Торжество искупления, собственно, относилось до человеческого рода. Но оно так удивительно, так величественно, трогательно и священно, что возбудило живейшее участие во всем небесном сонме бесчисленных анге­лов, носящихся в беспредельном пространстве вокруг престола Божия. Они возрадовались за радость человеческую и выразили эту радость в сло­вах благоговейных и признательных к Искупителю за благодеяния Его людям. «Достоин есть Агнец закаленный прияти силу и богатство» и проч. Все это хваление относят они к прославленной природе человеческой Госпо­да Иисуса Христа, имевшей на себе жертвенные знаки, которыми искуп­лен весь мир.
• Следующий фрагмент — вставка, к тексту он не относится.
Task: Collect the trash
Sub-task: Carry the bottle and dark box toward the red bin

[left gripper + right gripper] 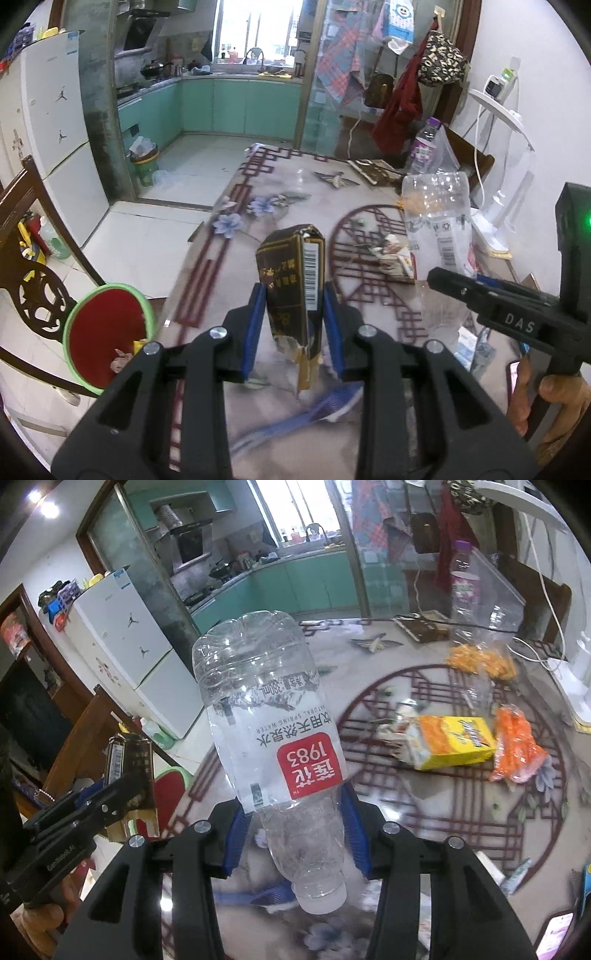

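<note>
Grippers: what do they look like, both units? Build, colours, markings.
Both match: the left gripper and right gripper have black plastic linkage arms with silver pivot screws and blue ribbed pads. Seen side-on, the right one reads "DAS" in white and shows a green light; the left carries small white lettering.

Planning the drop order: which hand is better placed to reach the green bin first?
Left. Its gripper, shut on the dark carton, has the green bin right beside it; the right gripper holds the bottle farther off.

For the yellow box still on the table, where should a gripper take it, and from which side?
The yellow box lies flat, its torn end toward the left of the right wrist view. Come from above and pinch its two long edges mid-length, where it looks uncrushed. The orange bag lies close at its far end, so avoid that end.
</note>
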Demonstrator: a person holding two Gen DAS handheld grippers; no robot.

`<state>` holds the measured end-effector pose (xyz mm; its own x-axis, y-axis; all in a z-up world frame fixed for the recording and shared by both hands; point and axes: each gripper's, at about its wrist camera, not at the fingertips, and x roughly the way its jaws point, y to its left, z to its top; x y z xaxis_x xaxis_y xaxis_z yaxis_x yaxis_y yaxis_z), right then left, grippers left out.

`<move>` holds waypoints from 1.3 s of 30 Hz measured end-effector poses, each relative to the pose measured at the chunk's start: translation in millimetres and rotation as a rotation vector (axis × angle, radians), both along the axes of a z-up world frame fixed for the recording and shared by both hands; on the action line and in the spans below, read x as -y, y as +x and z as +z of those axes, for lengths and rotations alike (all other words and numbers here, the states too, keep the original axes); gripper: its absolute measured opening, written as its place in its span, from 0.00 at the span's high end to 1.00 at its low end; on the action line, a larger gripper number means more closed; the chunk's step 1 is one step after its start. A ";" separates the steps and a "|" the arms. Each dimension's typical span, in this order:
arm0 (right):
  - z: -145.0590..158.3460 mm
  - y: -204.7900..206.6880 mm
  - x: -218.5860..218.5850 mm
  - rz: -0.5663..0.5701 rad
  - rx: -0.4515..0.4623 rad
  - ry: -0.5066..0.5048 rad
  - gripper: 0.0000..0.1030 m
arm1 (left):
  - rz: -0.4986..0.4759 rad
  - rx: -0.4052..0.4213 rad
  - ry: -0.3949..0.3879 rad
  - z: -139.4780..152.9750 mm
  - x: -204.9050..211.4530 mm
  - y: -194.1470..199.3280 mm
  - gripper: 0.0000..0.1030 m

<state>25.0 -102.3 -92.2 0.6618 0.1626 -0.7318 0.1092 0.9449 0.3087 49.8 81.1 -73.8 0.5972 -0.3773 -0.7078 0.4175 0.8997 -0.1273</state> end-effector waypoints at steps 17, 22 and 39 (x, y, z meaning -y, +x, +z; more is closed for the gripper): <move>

Если они прославляют Господа Спасителя за искупление лю­дей, то значит, они любят людей, сочувствуют их счастью и объясняют чрез это хотя таинственную, но тем не менее тесную связь мира духов не­бесных с миром душ человеческих. Потому Господь Иисус Христос и ска­зал, что велика бывает радость у ангелов, если один из грешников придет в покаяние (Лк.15:10); по той же причине Он обещал прославить пред Ангелами Божиими того, кто будет прославлять Его в здешнем мире (Лк.12:8). Значит, Ангелы Божий принимают глубокое и совершенное участие в спасении людей – это их друзья и благодетели.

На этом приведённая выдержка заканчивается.